TASK OBJECTIVE:
Can you transcribe the data exactly? Leave the pictures out.

****************************************

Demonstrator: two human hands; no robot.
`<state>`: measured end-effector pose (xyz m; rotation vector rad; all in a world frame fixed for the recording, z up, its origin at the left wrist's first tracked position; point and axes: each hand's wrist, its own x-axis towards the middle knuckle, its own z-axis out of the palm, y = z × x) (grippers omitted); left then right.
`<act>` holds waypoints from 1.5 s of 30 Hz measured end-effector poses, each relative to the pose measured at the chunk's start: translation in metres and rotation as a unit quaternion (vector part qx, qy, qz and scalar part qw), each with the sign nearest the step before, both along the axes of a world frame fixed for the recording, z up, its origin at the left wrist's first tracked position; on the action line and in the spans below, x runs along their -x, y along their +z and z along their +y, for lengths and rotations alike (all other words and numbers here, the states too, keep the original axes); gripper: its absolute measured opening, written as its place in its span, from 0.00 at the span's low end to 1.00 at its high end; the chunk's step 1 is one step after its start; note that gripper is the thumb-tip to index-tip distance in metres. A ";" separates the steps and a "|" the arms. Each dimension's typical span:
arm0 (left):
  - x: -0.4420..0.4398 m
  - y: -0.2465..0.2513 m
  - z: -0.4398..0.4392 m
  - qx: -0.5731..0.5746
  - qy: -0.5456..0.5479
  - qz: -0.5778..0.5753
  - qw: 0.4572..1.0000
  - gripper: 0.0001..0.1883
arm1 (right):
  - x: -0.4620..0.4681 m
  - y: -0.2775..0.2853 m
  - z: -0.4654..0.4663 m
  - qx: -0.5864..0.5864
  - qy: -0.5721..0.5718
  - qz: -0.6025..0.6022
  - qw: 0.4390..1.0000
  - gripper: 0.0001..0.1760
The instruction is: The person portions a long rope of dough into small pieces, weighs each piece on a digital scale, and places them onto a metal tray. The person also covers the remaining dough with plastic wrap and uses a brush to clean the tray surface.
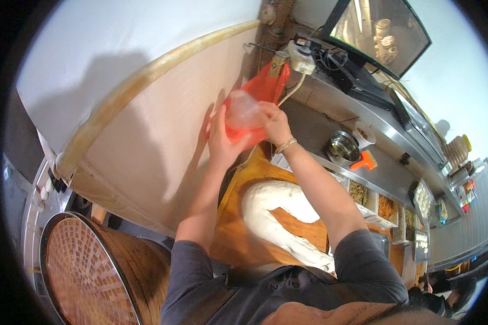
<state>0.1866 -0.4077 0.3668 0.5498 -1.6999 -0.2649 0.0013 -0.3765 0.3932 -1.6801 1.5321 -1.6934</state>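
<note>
My left hand (224, 142) cups the lower part of a red plastic bag (270, 83), its thumb and fingers spread around it. The bag hangs by the wall from a wooden post (278, 64). Blurred translucent plastic (244, 110) shows between my hands, partly over the red bag. Its right side is pinched in the fingers of my right hand (275, 124), which has a bracelet at the wrist. Below my arms a thick, bent rope of white dough (260, 215) lies on a wooden work board (236, 243). My right forearm hides part of it.
A large woven basket (85, 268) stands at lower left. Right of the board are filling tubs (386, 206), a steel pot (343, 147), an orange scraper (364, 160) and a tray of small pieces (421, 243). A monitor (384, 36) stands above. Another person (447, 294) is at lower right.
</note>
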 end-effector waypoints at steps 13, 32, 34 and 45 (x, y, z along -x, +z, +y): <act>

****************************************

RESULT BELOW:
Demonstrator: two human hands; no robot.
`<state>`: measured end-effector pose (xyz m; rotation vector rad; all in a world frame fixed for the recording, z up, its origin at the left wrist's first tracked position; point and axes: each hand's wrist, its own x-axis towards the middle knuckle, its own z-axis out of the palm, y = z × x) (grippers omitted); left then right.
`<act>` holds waypoints from 1.5 s of 30 Hz measured end-effector poses, each relative to the pose measured at the chunk's start: translation in metres and rotation as a unit quaternion (vector part qx, qy, qz and scalar part qw), each with the sign nearest the step before, both along the axes of a world frame fixed for the recording, z up, its origin at the left wrist's first tracked position; on the action line and in the spans below, x runs along their -x, y along their +z and z along their +y, for lengths and rotations alike (all other words and numbers here, the states too, keep the original axes); gripper: its absolute measured opening, written as its place in its span, from 0.00 at the span's low end to 1.00 at its high end; the chunk's step 1 is one step after its start; note that gripper is the thumb-tip to index-tip distance in metres. A ";" separates the steps and a "|" the arms. Each dimension's typical span:
arm0 (left):
  - x: -0.4420..0.4398 m
  - y: -0.2465..0.2513 m
  - z: -0.4398..0.4392 m
  - qx: -0.5731..0.5746
  - qy: -0.5456..0.5479
  - qz: -0.5778..0.5753
  - qw: 0.4572..1.0000
  - gripper: 0.0001..0.1883
arm1 (right):
  - x: -0.4620..0.4681 m
  - y: -0.2775..0.2853 m
  - z: -0.4654..0.4663 m
  - qx: -0.5864..0.5864
  - qy: -0.5721..0.5718
  - qz: -0.6025..0.6022
  - qw: 0.4390..1.0000
  - gripper: 0.0001..0.1760
The instruction is: The person portions a long rope of dough into small pieces, weighs each piece on a digital scale, and places them onto a metal tray. The person also covers the remaining dough with plastic wrap and uses a brush to clean the tray surface.
<state>0.1866 -0.4077 0.3668 0.5498 -1.6999 -0.2649 0.0013 -0.3765 0.3932 -1.6801 1.5321 -1.6934</state>
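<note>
My left hand (224, 142) cups the lower part of a red plastic bag (270, 83), its thumb and fingers spread around it. The bag hangs by the wall from a wooden post (278, 64). Blurred translucent plastic (244, 110) shows between my hands, partly over the red bag. Its right side is pinched in the fingers of my right hand (275, 124), which has a bracelet at the wrist. Below my arms a thick, bent rope of white dough (260, 215) lies on a wooden work board (236, 243). My right forearm hides part of it.
A large woven basket (85, 268) stands at lower left. Right of the board are filling tubs (386, 206), a steel pot (343, 147), an orange scraper (364, 160) and a tray of small pieces (421, 243). A monitor (384, 36) stands above. Another person (447, 294) is at lower right.
</note>
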 end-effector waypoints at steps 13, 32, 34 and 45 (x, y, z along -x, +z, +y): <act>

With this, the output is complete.